The head of government is the prime minister, who is appointed by the king after the election of a new parliament. The prime minister is a member of parliament and serves a five-year term. The prime minister cannot serve more than two consecutive terms. As a head of government, he chairs the cabinet meetings. Themba N. Masuku served as acting prime minister since the death of Ambrose Mandvulo Dlamini on 13 December 2020 until 19 July 2020. Mswati III announced that Cleopas Dlamini would be the new Prime Minister.

===Cabinet government===

The cabinet of the Eswatini government is appointed by the king on advice from the prime minister. The members of the cabinet must be members of either Houses of parliament. The members of the cabinet are known as ministers, and they head government departments called ministries. They head their respective portfolios until the end of the parliament's term, or unless there is a cabinet reshuffle, dismissal, or death.

== Legislative branch ==
The Swazi bicameral Parliament or Libandla consists of the Senate (30 seats; 10 members appointed by the House of Assembly and 20 appointed by the monarch; to serve five-year terms) and the House of Assembly (65 seats; 10 members appointed by the monarch and 55 elected by popular vote; to serve five-year terms). The elections are held every five years after dissolution of parliament by the King. The last elections were held on 20 September 2013. The balloting is done on a non-party basis in all categories. All election procedures are overseen by the elections and boundaries commission.
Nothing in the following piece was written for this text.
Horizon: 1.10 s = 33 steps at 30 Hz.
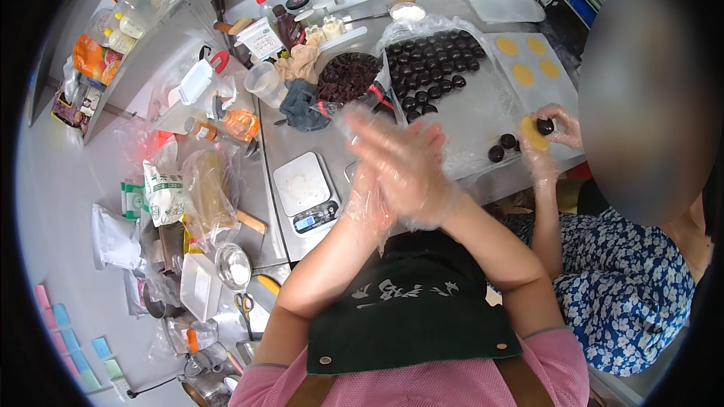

=== Election procedure ===

Nominations take place at the constituencies. On the day of nomination, the name of the nominee is raised by a show of hands. Nominees are given an opportunity to indicate acceptance or declining of the nomination. Nominees must be supported by at least ten members of that constituency. The nominations are for the position of Member of Parliament, Constituency Headman (Indvuna) and the Constituency Executive Committee (Bucopho). The minimum number of nominees is 4 and the maximum is 10.

Primary elections also take place at the constituency level. They are by secret ballot. During the Primary Elections, the voters are given an opportunity to elect the member of the executive committee (Bucopho) for that particular constituency. Aspiring Members of Parliament and the constituency Headman are also elected from each constituency. The secondary and final elections take place at the various constituencies called Tinkhundla. Candidates who won primary elections in the chiefdoms are considered nominees for the secondary elections at inkhundla or constituency level. The nominees with majority votes become the winners and they become members of parliament or constituency headman.

== Constitution of Eswatini ==

The 2005 constitution is currently in force. The constitution of 6 September 1968 was suspended 12 April 1973 by a State of Emergency decree imposed by King Sobhuza II, the father of the current King Mswati III. The decree gave absolute power to the monarchy and banned organised political opposition to royal rule.

A new constitution was promulgated 13 October 1978, but was not formally presented to the people.

In 2001 King Mswati III appointed a committee to draft a new constitution.

== Administrative divisions ==
For local administration Eswatini is divided into 4 regions (Hhohho, Lubombo, Manzini, Shiselweni), each with an administrator appointed by the king. Parallel to the government structure is the traditional system consisting of the king and his advisers, traditional courts, and 59 tinkhundla (subregional districts in which traditional chiefs are grouped).

== Foreign relations ==

Eswatini is a member of the Southern African Customs Union (SACU) which the U.S. began negotiating a Free Trade Agreement with in May 2003. The other members of SACU are Botswana, Namibia, Lesotho and South Africa.

Eswatini is also a member of ACP, AfDB, C, ECA, FAO, G-77, IBRD, ICAO, ICFTU, ICRM, IDA, IFAD, IFC, IFRCS, ILO, IMF, Interpol, IOC, ISO (correspondent), ITU, NAM, OAU, OPCW, PCA, SACU, SADC, UN, UNCTAD, UNESCO, UNIDO, UPU, WCO, WHO, WIPO, WMO, WToO, and the WTrO.